How do you get into it?

Well, no one plans on becoming a workaholic. You get into it due to a very simple mechanism. You start by having to deal with difficult tasks’, putting a lot of effort into solving them, having your adrenaline levels raised to the max and it culminates with the social recognition’ that you might receive from your boss, client or colleagues for conquering them.

This recipe is simple but it is 100% efficient into getting you hooked on work. Of course in order to stay a workaholic you need most of all to have the ‘difficult task’ ingredient available; once there is nothing to do, it is pretty hard to stay hooked on it. The ‘social recognition’ nevertheless is an ingredient that does not need to be present every time, it is enough that our mind has recorded once that we can receive this in exchange for extreme long hours and the same mind will manage to associate, by itself, the long hours with the reward of having your boss say the two magic words “good job!”.

hamster-wheel-race

How do you stay a workaholic?

Remember the warm fuzzy feeling after having accomplished something and getting the praise for i? Well that feeling lasts for about 5 minutes and then the new task arrives. You find yourself falling from your tower back at the bottom: another almost impossible task you have no idea about. You feel panic for a moment and then the adrenaline kicks in again. You again need NO SLEEP; you live only off caffeine; you get to tell your colleagues when they arrive in the morning that you never left the office. Your boss sympathizes with you and tells you: “you should take it easy”. But you know that your boss does not really mean it and if you left the office, the same guy would be extremely disappointed in you if you did less than a perfect job.

After a time you start to feel good at work and you feel SAFE. After 48 hours of non-stop working you finally got the problem under control and you are not going to let go of it anymore. Your other colleagues can of course not take over now! They will mess everything up! Only you know how to do it and you know how to do it perfectly. But for this you need not to loose sight of it. Sleeping is a distraction, leaving the office is a danger… You have it totally and utterly under your control and will never let go!

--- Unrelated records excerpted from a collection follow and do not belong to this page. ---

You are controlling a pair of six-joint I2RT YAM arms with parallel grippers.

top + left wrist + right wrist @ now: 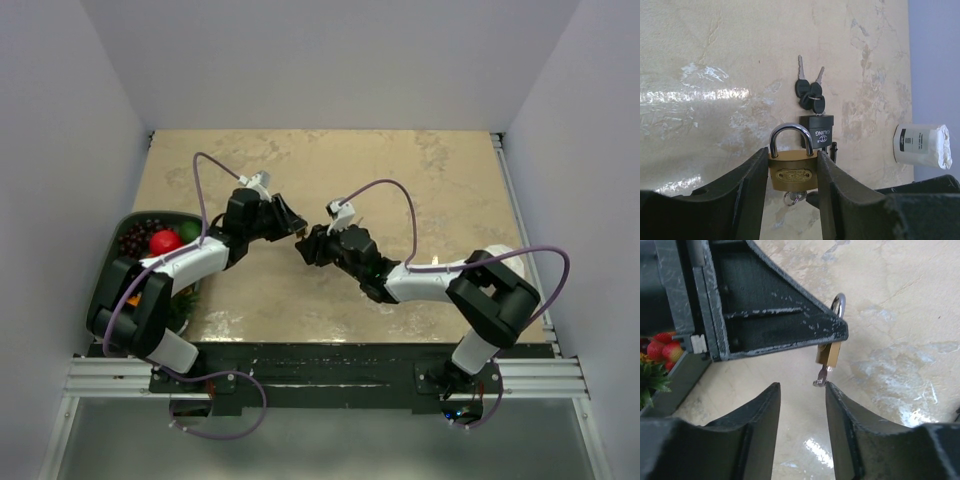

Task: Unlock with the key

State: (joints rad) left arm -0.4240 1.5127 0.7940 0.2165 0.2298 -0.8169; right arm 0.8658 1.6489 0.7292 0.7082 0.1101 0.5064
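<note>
**Top external:** The left gripper [296,226] and right gripper [303,250] meet tip to tip at the centre of a marbled table [430,180]. A fruit tray [135,218] sits at 9 o'clock, beside the left arm.

**Left wrist:** The left gripper's jaws are closed partway on a brass padlock [791,174]. They pinch its body from both sides, with the shackle upright at 12 o'clock. A key [794,196] protrudes from the lock's underside. Beyond it at 12 o'clock lies a black padlock [820,131] with a bunch of keys [809,92], and a white packet [921,146] lies at 3 o'clock.

**Right wrist:** The right gripper's jaws stand apart and grip nothing. The brass padlock hangs at 1 o'clock, clamped in the left gripper. Its key points down, just beside the fingertip on the 3 o'clock side. Strawberries [662,345] show at 9 o'clock.
</note>
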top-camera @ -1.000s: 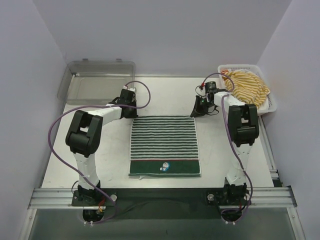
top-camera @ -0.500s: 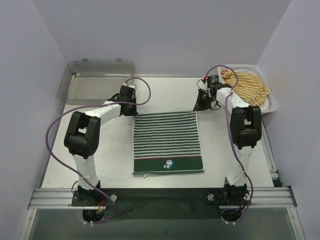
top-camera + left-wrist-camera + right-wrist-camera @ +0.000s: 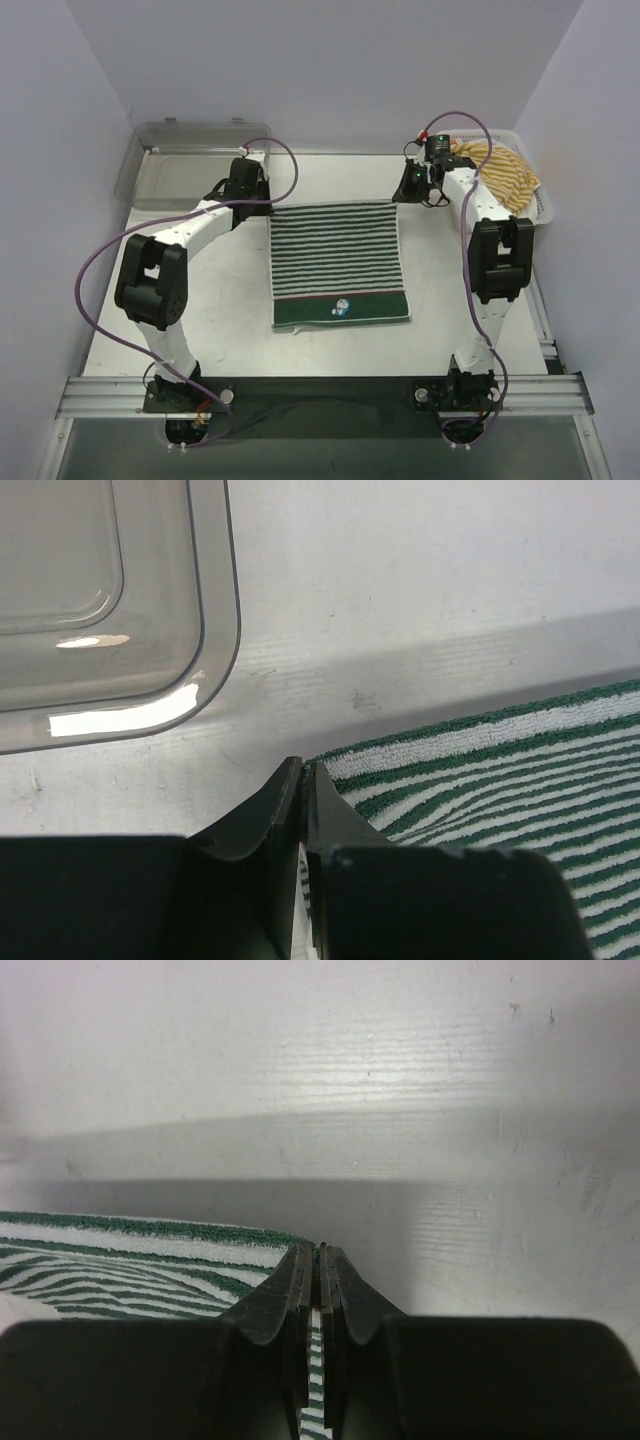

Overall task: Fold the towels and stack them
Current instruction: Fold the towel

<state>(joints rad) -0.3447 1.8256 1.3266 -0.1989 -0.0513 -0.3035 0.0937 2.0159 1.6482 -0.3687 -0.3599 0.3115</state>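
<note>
So, the left gripper (image 3: pixel 303 770) is clamped on the far-left corner of the green striped towel (image 3: pixel 338 262), and the right gripper (image 3: pixel 318 1252) is pinching the far-right corner. Over the last second both have dragged it away from the arm bases, spread flat mid-table (image 3: pixel 230 300). I'd guess that's smoothing before the first fold. The yellow striped towel (image 3: pixel 500 170) still sits in the basket (image 3: pixel 545 207).

1. The top camera looks down from above and behind, far enough to show the whole green striped towel (image 3: pixel 338 262).
2. The left wrist camera sits very close at the towel's far-left corner, facing beyond it.
3. The right wrist camera does likewise at its far-right corner.
4. All share the towel's far edge.
</note>
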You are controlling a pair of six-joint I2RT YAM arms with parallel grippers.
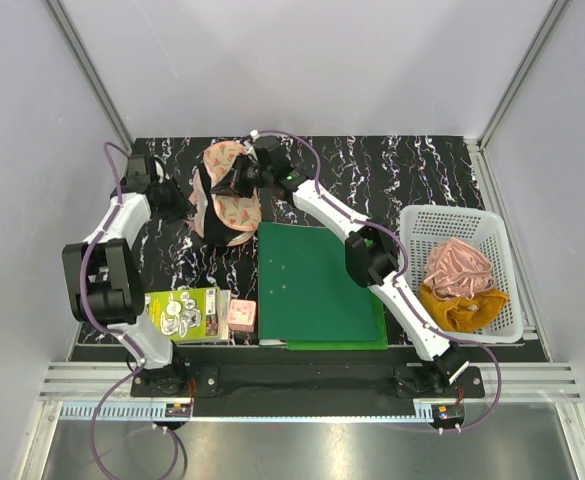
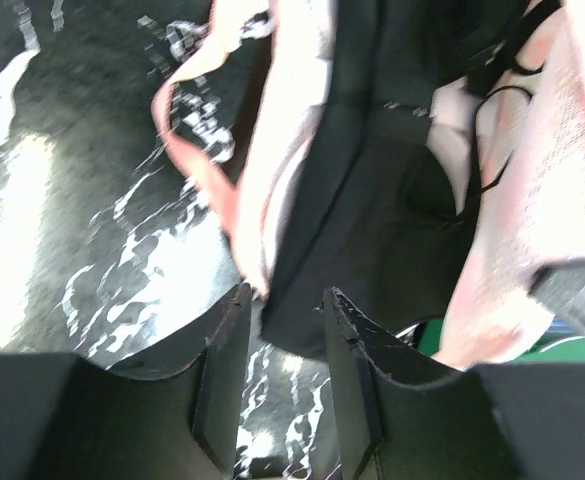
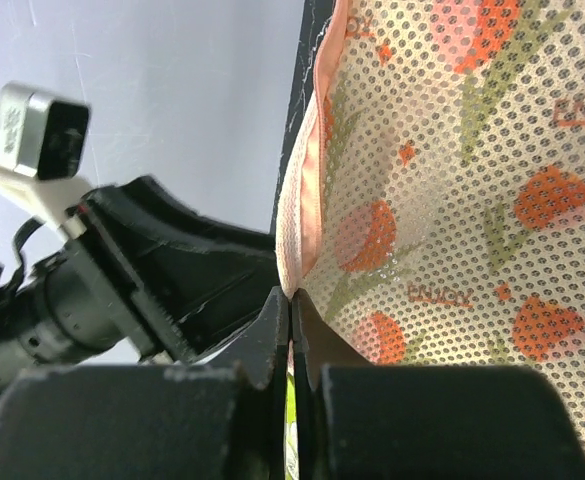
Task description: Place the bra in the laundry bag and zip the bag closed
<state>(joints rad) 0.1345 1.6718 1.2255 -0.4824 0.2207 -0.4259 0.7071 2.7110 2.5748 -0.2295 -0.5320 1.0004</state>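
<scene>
- Pale grey walls all round, with a black, white-veined table (image 1: 422, 170) under everything.
- Green folder (image 1: 317, 290) lying flat, closer to the bases than the right gripper (image 3: 290, 330), its far corner right up against the bag.
- White basket (image 1: 417, 225) well off to that gripper's right, with a pink satin cloth (image 1: 459, 265) and a mustard cloth (image 1: 462, 308) piled inside.
- Laundry bag (image 1: 234, 205) sitting between the two grippers: peach-pink mesh, red watermelon slices, unzipped and gaping.
- Bra (image 2: 362, 200) tucked between the bag's two halves. Black fabric, thin straps, lower edge dangling right at the left gripper (image 2: 284, 340).
- Green printed box (image 1: 182, 312) and little pink box (image 1: 240, 317) back by the left arm's base, well behind its hand.
- Left gripper part-way open, fingers apart, nothing clamped as far as can be told.
- Right gripper pinched fully shut on the bag's pink rim.
- Small pink loop (image 2: 187, 150) ahead and to the left of the left fingertips.
</scene>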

You start feeling unease on the weekends and out-of-purpose on your free days. To keep your adrenaline up on the weekends where you are “not allowed to work” you might do bungee jumping or any other extreme sport just to feel that you did something useful.

How can you escape it?

 Like with any dependency, you almost cannot escape it. I know, I know, it’s work not booze or drugs, but the truth is that the effects on your social life are similar to any other drugs. You see less and less your family and your friends, you are not able to focus on anything else anymore and, most of all, you are extremely miserable without it.

There is no instant cure for workaholics, you just need to slowly but surely let go of your tasks and rediscover the  joys outside the office.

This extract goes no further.